MuseumOfHam · 07/02/2020 11:22
  1. Sightlines by Kathleen Jamie Lovely collection of nature writing essays, mostly based on the far flung fringes of Scotland and Scandinavia. She sees killer whales off St Kilda and Shetland, and visits a whale museum in Bergen. She reminisces about volunteering on an archaeological dig. She even visits a pathology lab to find out about the nature within us, What this mostly made me feel was connected, and that Scotland is tiny and vast at the same time. A fair few of my interests (or former interests that I can't really pursue any more, but I can still read about) overlap with hers. So many of the places and people she meets and acknowledges were familiar to me. My DH was involved in one of the projects she writes about!
bettybattenburg · 07/02/2020 12:10

bought it too, betty, although less sleight of hand was employed. I'm comfortable with the limitations of my willpower.

Oh me too, I was just joshing. DD saw me thinking about buying it and reminded me I had said I wasn't buying books so I jokingly offered her a pound to buy it for me Grin

Ham I have Sightlines too, it's a lovely book. I have yet to visit KIlda - I got as far as Staffa - but have been to a lot of unhabited Scottish islands so the book was really familiar to me as well.

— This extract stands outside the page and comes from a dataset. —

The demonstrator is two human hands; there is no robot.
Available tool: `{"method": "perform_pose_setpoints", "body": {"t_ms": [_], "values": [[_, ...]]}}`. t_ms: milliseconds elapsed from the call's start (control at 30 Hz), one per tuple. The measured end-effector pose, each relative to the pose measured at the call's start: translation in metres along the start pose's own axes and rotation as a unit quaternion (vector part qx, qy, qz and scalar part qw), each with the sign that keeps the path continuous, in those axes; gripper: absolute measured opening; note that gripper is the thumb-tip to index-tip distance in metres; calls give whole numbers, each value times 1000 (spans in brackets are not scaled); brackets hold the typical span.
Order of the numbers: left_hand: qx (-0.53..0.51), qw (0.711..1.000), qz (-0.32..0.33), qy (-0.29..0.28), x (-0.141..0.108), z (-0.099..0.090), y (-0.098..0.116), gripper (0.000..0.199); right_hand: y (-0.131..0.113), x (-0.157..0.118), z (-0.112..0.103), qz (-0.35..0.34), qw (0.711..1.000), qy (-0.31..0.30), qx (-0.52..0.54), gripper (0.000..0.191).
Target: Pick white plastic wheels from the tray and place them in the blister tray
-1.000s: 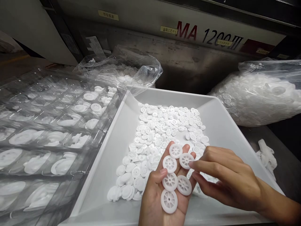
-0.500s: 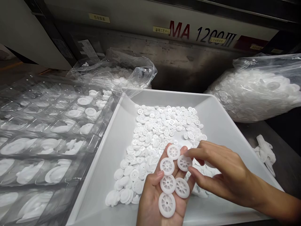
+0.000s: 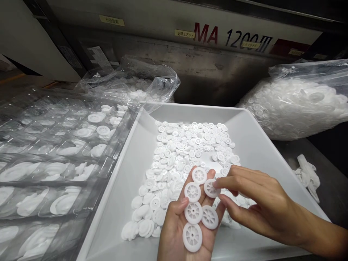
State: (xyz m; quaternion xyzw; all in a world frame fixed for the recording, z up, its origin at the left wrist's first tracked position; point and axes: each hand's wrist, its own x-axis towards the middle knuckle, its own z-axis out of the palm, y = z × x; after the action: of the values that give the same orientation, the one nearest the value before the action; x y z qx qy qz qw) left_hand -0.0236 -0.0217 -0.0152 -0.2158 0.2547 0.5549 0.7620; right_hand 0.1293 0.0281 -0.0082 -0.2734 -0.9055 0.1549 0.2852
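My left hand [image 3: 187, 224] is palm up over the bin and holds several small white plastic wheels [image 3: 192, 237] with spokes, laid out along the palm and fingers. Its thumb presses beside the wheels' left edge. At the upper right of this group, one white plastic wheel [image 3: 211, 188] lies between the index fingertip and thumb of my right hand [image 3: 261, 203]. The index fingertip touches the wheel's face and the thumb is by its lower right edge. Below both hands, many similar loose wheels [image 3: 174, 156] cover the floor of the grey-white bin [image 3: 116, 195].
Clear blister trays [image 3: 54, 152] holding white parts lie at the left. An open plastic bag [image 3: 152, 87] of white parts sits behind the bin, and a fuller bag [image 3: 299, 105] at the right. A white crumpled glove-like item [image 3: 307, 174] lies right of the bin. A machine panel [image 3: 163, 21] spans the back.
The view has shifted slightly. My right index fingertip has moved further onto the face of the upper right wheel. The wheels in my left hand keep their arrangement.
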Motion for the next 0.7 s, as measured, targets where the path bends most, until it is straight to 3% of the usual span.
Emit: {"method": "perform_pose_setpoints", "body": {"t_ms": [167,333,500,700], "values": [[-35,999,0,-37,4,-10,-1,56,-2,-1,-2,8,999,-8,33,18],[-57,994,-8,-95,7,-16,-1,34,-3,-3,-6,35,997,-17,69,25],[-42,993,-2,-111,7,-18,0,27,2,-5,-13,58,992,-28,111,31],[-32,993,-3,-117,9,-21,1,31,6,-7,-12,123,990,-69,24,29]]}}
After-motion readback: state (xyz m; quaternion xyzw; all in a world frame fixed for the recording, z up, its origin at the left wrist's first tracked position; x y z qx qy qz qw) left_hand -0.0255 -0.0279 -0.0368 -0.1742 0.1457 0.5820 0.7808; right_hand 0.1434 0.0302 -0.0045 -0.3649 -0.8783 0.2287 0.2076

A few years ago my youngest was learning about Scotland at school and the teacher asked them to ask their parents which Scottish islands they had been to and write a list to take back to school, poor child ended up with over 50 islands to write down Grin

FortunaMajor · 07/02/2020 13:17
  1. The Witches Are Coming - Lindy West
    I realised this book was probably not for me when the author lambasted Ricky Gervais for a joke he told. Upon reading the joke, I laughed out loud. Blush She explores misogyny and propaganda in aspects of US culture in the wake of the #metoo era and the vilification of women and feminism. A great idea but a bit too woke in the execution for me.

  2. And Then There Were None - Agatha Christie
    10 people are invited to a private island for the weekend. During the first gathering they are each accused of a wicked crime and then one by one are found dead, with those remaining left circling one another with suspicion. I fancied a little something to try and break my reading funk. Christie rarely disappoints and this was no exception. Cheeky little read full of suspense.

bibliomania · 07/02/2020 13:27

Yes, I was assuming you were being fairly tongue-in-cheek there, betty

Jux · 07/02/2020 15:23

I've read Bryant & May. They're nice, fun, a bit different. The woirld i similar to that created by Aaronovitch in his Rivers of London series, ie, magic is real, supernatural stuff happens. I think we have 3 or 4 of them, but tbh, I've stopped buying them and only partly because I'm on a 'no new books' year.I see that I've been doing well on that Wink

bettybattenburg · 07/02/2020 17:07

Sorry biblio I have an awful habit of taking things too seriously.

bibliomania · 07/02/2020 17:09

My fault, should have added Grin

bettybattenburg · 07/02/2020 17:23

Grin are always good. I'm too literal for my own good - heaven help my childhood teacher when he told me to pull my socks up Grin

Chrissysouth · 07/02/2020 17:30

I've almost finished The Time Traveler's Wife by Audrey Niffenegger. I'm probably the last person to read this, it has been on my TBR for years. I am liking it so far, hoping to finish it this evening.

InTheCludgie · 07/02/2020 19:29

DS brought home The Worst Witch from school and I'm enjoying re-reading it, feeling very nostalgic! I loved these books when I was in primary school. But would it be cheating to count it towards my list?